Este post é uma resposta ao post do Pedro.
Meus avós paternos são baianos de Maraú, ao sul de Salvador, perto de Valença. Minha avó é católica e vive hoje com minha tia evangélica em Vitória, Espírito Santo. Minha avó sempre me diz que esse negócio de candomblé é coisa do pessoal de Salvador, que no restante da Bahia não dão muita atenção a isso não. Ademais, minha avó só foi tomar conhecimento do candomblé no Rio de Janeiro, quando minha tia, essa mesma com quem ela mora hoje, desapareceu numa praia da Barra da Tijuca, um local então deserto – estamos falando dos anos 50 – sendo mais tarde encontrada em transe no meio de uma roda de candomblé, as macumbas repercutindo. Ela tinha entre 7 e 10 anos de idade. Sim, minha tia foi médium durante muitos anos. (Ainda é, mas ela trata suas experiências hoje como manifestações e revelações do Espírito Santo). Cresci ouvindo meus parentes do Rio falando a respeito da “Ritinha” (um erê) e da “Vovó Maria Conga” (uma preta velha), entidades que ela recebia. (Na casa da minha avó, no Rio, havia um nicho cheio de brinquedos que eu, minhas irmãs e meus primos não podíamos tocar porque pertenciam à Ritinha. “Quem diabo é essa Ritinha que nunca vi mais gorda?”, matutava então.) Depois do candomblé, minha tia passou pela umbanda, kardecismo, seicho-no-ie, budismo, novamente catolicismo, etc. para só se encontrar na Igreja Cristã Maranata.
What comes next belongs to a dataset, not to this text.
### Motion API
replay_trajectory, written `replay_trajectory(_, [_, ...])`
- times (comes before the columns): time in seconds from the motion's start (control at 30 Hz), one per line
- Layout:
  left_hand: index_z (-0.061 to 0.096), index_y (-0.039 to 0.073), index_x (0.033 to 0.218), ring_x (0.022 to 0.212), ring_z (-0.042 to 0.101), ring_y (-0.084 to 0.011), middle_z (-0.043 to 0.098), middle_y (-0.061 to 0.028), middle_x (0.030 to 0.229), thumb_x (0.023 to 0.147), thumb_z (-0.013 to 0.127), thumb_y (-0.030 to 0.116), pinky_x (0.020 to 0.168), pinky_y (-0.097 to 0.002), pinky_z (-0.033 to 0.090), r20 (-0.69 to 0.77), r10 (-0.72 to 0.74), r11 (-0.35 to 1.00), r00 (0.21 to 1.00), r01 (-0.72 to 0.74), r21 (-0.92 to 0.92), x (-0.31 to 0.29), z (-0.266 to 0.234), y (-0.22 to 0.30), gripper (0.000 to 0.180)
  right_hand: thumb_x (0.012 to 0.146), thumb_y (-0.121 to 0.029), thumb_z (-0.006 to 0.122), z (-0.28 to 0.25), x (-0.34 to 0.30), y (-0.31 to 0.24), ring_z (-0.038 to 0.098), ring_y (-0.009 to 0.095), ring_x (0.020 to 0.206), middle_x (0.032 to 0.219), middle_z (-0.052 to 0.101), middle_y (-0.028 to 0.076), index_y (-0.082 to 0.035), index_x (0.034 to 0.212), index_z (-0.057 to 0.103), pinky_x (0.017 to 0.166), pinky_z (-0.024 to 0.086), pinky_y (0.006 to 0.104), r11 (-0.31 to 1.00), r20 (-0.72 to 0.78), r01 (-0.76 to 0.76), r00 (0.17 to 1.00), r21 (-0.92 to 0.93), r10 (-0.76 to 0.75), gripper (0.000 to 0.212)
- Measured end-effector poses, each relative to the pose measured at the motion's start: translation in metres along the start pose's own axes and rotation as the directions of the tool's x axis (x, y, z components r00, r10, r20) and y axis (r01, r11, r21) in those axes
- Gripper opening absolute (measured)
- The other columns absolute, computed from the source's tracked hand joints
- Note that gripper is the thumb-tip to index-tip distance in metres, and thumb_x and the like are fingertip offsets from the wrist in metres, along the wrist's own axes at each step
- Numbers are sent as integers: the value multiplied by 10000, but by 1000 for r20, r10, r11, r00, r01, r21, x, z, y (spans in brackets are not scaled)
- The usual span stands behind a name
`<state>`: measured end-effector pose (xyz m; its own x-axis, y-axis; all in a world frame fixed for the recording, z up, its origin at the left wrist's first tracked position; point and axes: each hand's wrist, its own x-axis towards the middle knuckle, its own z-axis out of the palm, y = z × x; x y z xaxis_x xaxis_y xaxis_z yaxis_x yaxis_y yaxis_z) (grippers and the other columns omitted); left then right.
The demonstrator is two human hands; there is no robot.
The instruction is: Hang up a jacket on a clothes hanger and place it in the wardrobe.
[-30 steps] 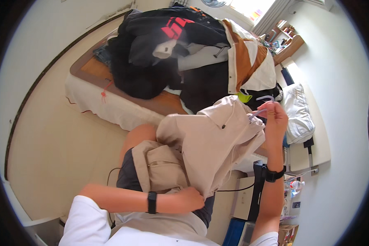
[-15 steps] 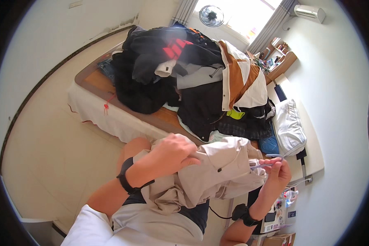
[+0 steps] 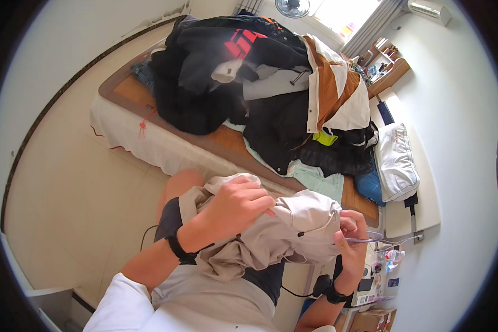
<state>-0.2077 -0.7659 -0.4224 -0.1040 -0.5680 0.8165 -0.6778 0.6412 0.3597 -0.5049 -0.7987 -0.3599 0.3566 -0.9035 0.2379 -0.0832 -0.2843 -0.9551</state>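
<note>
A beige garment with dark cord ends lies bunched across my lap. My left hand is closed on a fold of its cloth near the top. At the garment's right end, my right hand curls its fingers round a thin, pale purple clothes hanger beside the cloth edge. The hanger's curved hook sticks out to the right past the thumb. The rest of the hanger is hidden by the cloth and the hand.
Ahead, a bed carries a large pile of dark clothes and a brown-and-white jacket. A white pillow lies at its right end. To the lower right stands a table with small items. A fan is by the window.
My right hand has moved left and slightly down, from pinching the hanger's hook out to the side to gripping close against the garment. My left hand stays on the cloth. The view has tilted slightly down.
</note>
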Motion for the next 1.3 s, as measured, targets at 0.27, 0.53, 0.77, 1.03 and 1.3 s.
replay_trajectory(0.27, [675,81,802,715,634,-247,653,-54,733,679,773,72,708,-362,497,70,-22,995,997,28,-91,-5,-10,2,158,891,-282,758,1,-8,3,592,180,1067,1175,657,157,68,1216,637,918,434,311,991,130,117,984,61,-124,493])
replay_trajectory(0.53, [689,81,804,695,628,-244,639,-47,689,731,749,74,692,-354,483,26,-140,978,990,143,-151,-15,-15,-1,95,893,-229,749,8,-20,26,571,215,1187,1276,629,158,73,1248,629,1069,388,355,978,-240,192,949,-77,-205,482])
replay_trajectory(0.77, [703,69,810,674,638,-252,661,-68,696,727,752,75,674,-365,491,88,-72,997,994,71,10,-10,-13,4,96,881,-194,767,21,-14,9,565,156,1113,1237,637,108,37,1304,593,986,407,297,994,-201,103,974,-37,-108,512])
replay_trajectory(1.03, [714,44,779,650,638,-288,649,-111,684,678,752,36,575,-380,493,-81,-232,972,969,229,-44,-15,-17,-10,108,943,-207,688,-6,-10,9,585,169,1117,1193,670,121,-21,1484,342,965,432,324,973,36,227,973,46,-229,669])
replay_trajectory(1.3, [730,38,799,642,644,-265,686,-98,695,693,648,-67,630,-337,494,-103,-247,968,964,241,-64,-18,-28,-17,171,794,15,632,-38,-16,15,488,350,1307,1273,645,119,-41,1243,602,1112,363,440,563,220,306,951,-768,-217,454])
A principal atividade da minha tia, hoje, é consolar e confortar moribundos em hospitais, sem tentar convertê-los. Ela sempre indaga a respeito das crenças ou descrenças do doente, partindo daquilo em que eles depositam suas esperanças. Acha uma covardia se aproveitar de sua situação de fraqueza para fazer prosélitos. Os médicos e enfermeiras ficam aliviados quando ela aparece porque sempre levanta o astral dos doentes, mesmo o dos ateus. Enfim, minha tia conheceu a fundo o candomblé e, hoje, acredita que o sem fim de entidades, santos, deuses, ou como queiram chamá-los, apenas dá margem a que pessoas com certos desvios morais permaneçam nesses desvios, afinal, seus orixás de cabeça também são assim. “Se Ogum é assim, por que devo mudar?” Minha tia crê que a religião deve melhorar o ser humano, não justificá-lo. É óbvio que há muita gente honesta e sincera no candomblé, como em qualquer outra religião, mas certos pontos da doutrina podem apenas servir de becos sem saída para seus crentes.